» **TASK DESCRIPTION**
Please reproduce, exactly and in full, the lines from the one containing "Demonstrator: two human" to the end of the material below.

---

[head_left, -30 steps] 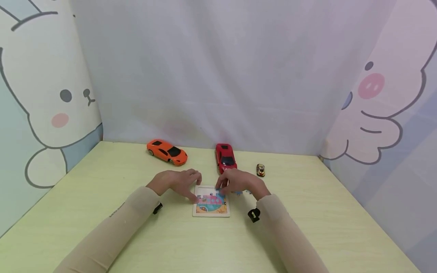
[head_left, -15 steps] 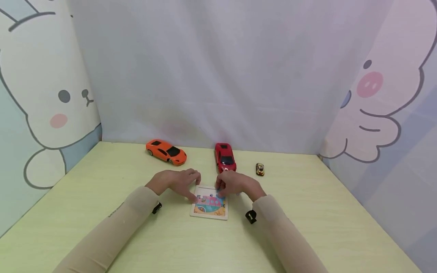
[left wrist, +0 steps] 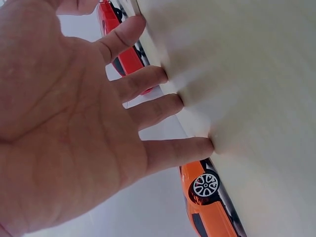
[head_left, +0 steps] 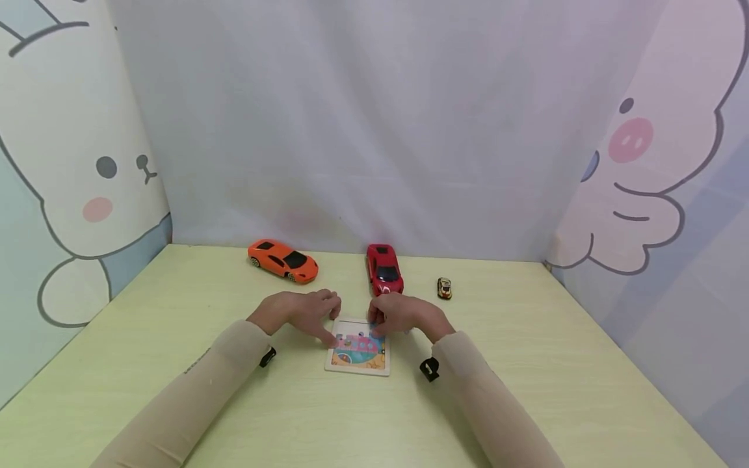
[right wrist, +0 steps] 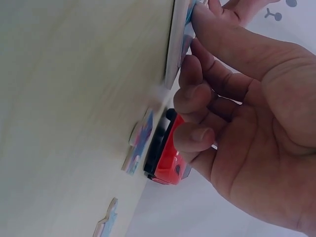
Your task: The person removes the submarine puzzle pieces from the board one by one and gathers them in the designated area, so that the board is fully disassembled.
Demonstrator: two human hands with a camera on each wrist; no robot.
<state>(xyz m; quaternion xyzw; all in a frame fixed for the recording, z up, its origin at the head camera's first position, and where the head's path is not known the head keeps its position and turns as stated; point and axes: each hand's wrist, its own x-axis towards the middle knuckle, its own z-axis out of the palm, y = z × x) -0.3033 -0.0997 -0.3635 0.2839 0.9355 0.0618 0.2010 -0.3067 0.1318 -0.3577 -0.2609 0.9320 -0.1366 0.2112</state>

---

» **TASK RESPONSE**
Demonstrator: two human hands with a camera on each wrist; no robot.
<state>(xyz m; quaternion xyzw; all in a frame fixed for the recording, z up, its origin at the head camera's first position, and where the head's path is not known the head keeps its position and turns as stated; point and axes: each hand's wrist, its own x-axis towards the middle knuckle, its own z-axis out of the palm, y = z × x) -0.3033 -0.0997 -0.3635 0.2839 0.9355 0.0618 0.2010 -0.3067 0.1318 -0.3577 -0.2609 0.9320 -0.1366 0.2112</state>

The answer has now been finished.